Actually, I agree. ***BUT*** Elementary and Middle School students and staff don't need Excel. Virtually any spreadsheet that doesn't produce incorrect answers will satisfy 99.98% of their needs -- which are minimal because few people will actually use a spreadsheet to do even simple tasks... even if they have been trained in how to use them. The School District CFO may need a copy of Excel as may the school clerks since there seems to be no way to keep people from trying to use Excel as a data collection tool. There may even be the odd teacher and student who can benefit from Excel. By all means give it to those who need it. But for the most part, any freeware spreadsheet will do everything that normal people need.

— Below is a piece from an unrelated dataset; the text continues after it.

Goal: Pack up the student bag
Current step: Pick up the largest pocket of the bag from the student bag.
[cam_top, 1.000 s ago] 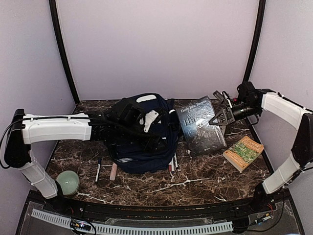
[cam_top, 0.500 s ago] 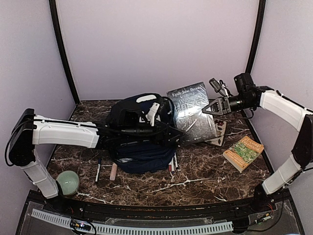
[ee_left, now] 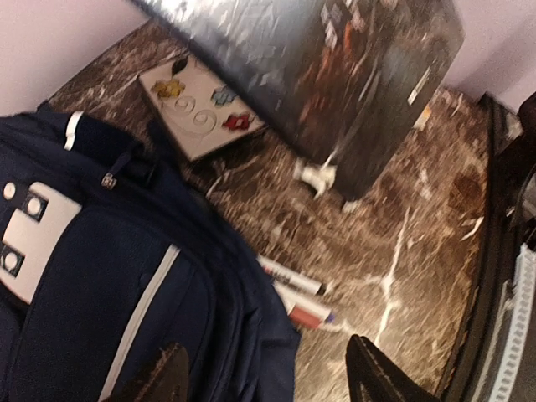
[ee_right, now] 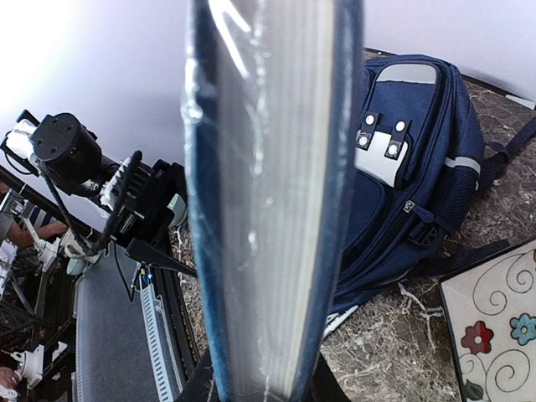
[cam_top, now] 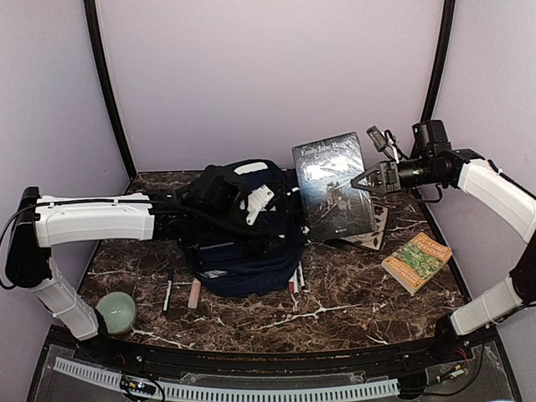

BTW, are you aware that clipboard in Excel works differently than other Windows programs? That's because Microsoft ported Excel and its programmers from the Macintosh, and these folks (who for some unknowable reason are very proud of their user interface) never bothered to bring the clipboard into compliance with the IBM CUA conventions that are used in other Windows software. I expect that the reason that this has never become an issue is not that the Excel user interface is brilliantly designed. It's because very few people actually use the thing.
In five years in a school, I only ever saw Excel actually used by the CFO; the school clerk (for some data collection efforts); in a short unit to teach grade 7-8 students what a spreadsheet is (It reduced students to tears, appallingly often); The staff in a (largely unsuccesful) attempt to automate supply purchasing (Excel really wasn't the right tool); and by the gym teacher who had kids enter their race times after they finished running. Only the first and last efforts really seemed viable. Oh yeah, and I used it occasionally to straighten out data bases and generate specialized reports because it may be a lousy data base manager, but it looks a lot better when your other alternative is Access.
***Educational software isn't written for linux. Too true, but most educational software I have seen is crap anyway***
It really doesn't matter if you (or I) think a given application is crap. It's what the teacher or other user thinks that matters. These are mostly competent people with jobs to do. In my experience, there isn't one IT guy in ten that remotely understands what teachers and school staff do or what tools they actually need. It's their house. You should play by their rules if you can. There are a few exceptions -- for example HTML eMail -- where the security risks to the school network may need to override the user's preferences, but mostly it should be their call.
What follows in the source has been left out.